Track:

Architectures You've Always Wondered about

Location:

Fleming, 3rd flr.

Duration

Duration:

1:40pm - 2:30pm

Day of week:

Tuesday

Key Takeaways

Learn about the scale and architecture of Microsoft’s Azure Management Gateway.
Follow the life of a request as it moves through Azure and the strategies in place to prevent down time for the services.
Understand how Azure API’s are built for high availability and for data sovereignty from a key Microsoft Azure Architectural resource.

Abstract

All of Microsoft Azure’s management API requests pass through a single “frontdoor” service that handles routing and common functionality. The frontdoor service proxies requests to over 50 different Microsoft products (SQL, Virtual Machines, Dynamics, Active Directory, etc.) and is a mainline dependency for all service provisioning and management. As a result, downtime must be avoided at any cost and the APIs needs point of presence throughout the globe.

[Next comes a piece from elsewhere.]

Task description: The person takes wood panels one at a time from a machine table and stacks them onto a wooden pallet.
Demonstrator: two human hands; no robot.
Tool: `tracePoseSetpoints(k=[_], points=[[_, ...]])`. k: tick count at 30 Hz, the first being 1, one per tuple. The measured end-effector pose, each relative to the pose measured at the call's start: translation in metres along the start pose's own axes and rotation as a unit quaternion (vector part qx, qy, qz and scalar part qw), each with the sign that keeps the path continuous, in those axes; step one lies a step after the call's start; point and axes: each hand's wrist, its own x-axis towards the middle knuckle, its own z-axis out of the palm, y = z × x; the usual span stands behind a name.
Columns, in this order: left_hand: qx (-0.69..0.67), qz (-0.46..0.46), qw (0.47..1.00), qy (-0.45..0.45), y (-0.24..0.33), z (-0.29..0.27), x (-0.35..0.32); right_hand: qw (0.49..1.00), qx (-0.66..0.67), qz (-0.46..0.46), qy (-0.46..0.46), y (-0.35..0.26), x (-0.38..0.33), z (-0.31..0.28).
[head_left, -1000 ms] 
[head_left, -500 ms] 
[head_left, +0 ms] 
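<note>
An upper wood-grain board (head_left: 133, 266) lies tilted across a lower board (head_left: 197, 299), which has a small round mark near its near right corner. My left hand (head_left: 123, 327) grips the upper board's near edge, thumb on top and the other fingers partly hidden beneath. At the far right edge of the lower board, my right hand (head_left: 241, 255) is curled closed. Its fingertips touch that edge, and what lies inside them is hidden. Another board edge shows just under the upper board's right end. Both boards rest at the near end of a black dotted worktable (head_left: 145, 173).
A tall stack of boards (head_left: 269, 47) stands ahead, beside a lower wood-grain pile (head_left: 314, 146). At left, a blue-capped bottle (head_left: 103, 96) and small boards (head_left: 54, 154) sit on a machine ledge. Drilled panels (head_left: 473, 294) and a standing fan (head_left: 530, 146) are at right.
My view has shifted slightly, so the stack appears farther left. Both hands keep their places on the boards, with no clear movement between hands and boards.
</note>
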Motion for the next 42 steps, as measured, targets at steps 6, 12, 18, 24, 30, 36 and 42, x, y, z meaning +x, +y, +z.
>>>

Previously, this service was deployed to only a single geographic region, which caused three problems: (1) it hurt performance for our large international customer base; (2) it introduced a single point of failure; and (3) it would make metadata for other regulatory areas pass through the United States.

Over the past few years, Microsoft has transitioned to a fully geo distributed deployment for this frontdoor service (present in 20+ datacenters in North & South America, Europe, Asia and Australia). In each major area, there are multiple active datacenters that can automatically handle failovers due to physical or software faults. All metadata is also replicated using a simple table store that handles multi-master writes and asynchronous replication. This data store uses simple / common components (key/value store + queues) to appear consistent to our customers but is incredibly resilient to any number of common faults.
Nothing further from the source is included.